◆ **Exercise aim**:
Look through the material that follows and show every line with the string "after".

▬▬▬▬▬▬

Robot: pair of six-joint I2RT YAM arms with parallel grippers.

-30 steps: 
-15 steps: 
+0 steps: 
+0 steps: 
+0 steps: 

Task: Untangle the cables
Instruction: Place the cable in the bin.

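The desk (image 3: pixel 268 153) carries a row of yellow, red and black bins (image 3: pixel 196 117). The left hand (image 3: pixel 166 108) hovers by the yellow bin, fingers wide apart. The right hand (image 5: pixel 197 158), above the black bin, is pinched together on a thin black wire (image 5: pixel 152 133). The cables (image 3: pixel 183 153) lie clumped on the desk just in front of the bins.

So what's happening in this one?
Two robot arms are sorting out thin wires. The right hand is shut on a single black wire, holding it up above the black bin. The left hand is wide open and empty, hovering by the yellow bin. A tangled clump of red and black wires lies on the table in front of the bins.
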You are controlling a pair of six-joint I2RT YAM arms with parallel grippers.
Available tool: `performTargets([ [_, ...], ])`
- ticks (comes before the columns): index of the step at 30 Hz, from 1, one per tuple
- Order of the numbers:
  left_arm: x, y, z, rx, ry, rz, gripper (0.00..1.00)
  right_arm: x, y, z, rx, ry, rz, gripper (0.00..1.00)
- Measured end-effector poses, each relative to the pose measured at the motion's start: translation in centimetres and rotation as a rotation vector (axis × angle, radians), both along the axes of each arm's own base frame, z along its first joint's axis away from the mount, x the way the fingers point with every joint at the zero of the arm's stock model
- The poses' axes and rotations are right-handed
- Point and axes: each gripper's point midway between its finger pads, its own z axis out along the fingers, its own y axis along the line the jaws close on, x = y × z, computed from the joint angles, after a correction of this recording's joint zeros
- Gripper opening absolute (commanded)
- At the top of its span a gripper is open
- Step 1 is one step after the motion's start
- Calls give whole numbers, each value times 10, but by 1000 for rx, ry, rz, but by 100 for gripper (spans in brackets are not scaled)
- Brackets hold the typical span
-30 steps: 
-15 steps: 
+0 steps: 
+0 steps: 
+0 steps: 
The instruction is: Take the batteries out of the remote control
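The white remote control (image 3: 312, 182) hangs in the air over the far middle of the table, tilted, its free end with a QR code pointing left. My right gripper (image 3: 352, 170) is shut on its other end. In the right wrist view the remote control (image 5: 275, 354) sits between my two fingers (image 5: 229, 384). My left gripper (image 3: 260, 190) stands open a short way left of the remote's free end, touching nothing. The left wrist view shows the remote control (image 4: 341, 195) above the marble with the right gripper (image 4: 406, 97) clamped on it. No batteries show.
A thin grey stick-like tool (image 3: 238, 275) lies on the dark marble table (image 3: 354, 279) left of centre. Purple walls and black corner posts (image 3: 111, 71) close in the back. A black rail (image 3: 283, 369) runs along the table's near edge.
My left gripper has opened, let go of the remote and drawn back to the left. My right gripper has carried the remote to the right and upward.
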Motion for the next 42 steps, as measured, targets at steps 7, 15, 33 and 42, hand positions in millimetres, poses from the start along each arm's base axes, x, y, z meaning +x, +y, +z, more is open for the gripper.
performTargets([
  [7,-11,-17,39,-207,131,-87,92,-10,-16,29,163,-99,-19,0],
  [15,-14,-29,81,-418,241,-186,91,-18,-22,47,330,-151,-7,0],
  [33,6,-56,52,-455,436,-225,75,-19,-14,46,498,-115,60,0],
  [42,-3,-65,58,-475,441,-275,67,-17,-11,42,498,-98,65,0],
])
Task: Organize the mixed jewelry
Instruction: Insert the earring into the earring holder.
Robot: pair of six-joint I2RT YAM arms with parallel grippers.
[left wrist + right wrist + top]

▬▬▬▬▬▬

◆ **Result below**:
- Point and axes: each gripper's point midway between its finger pads, its own z axis out along the fingers, its own y axis along the line the jaws close on, x = y × z, computed from the joint angles, after a correction of this recording's joint zeros
- Step 1 is one step after the motion's start

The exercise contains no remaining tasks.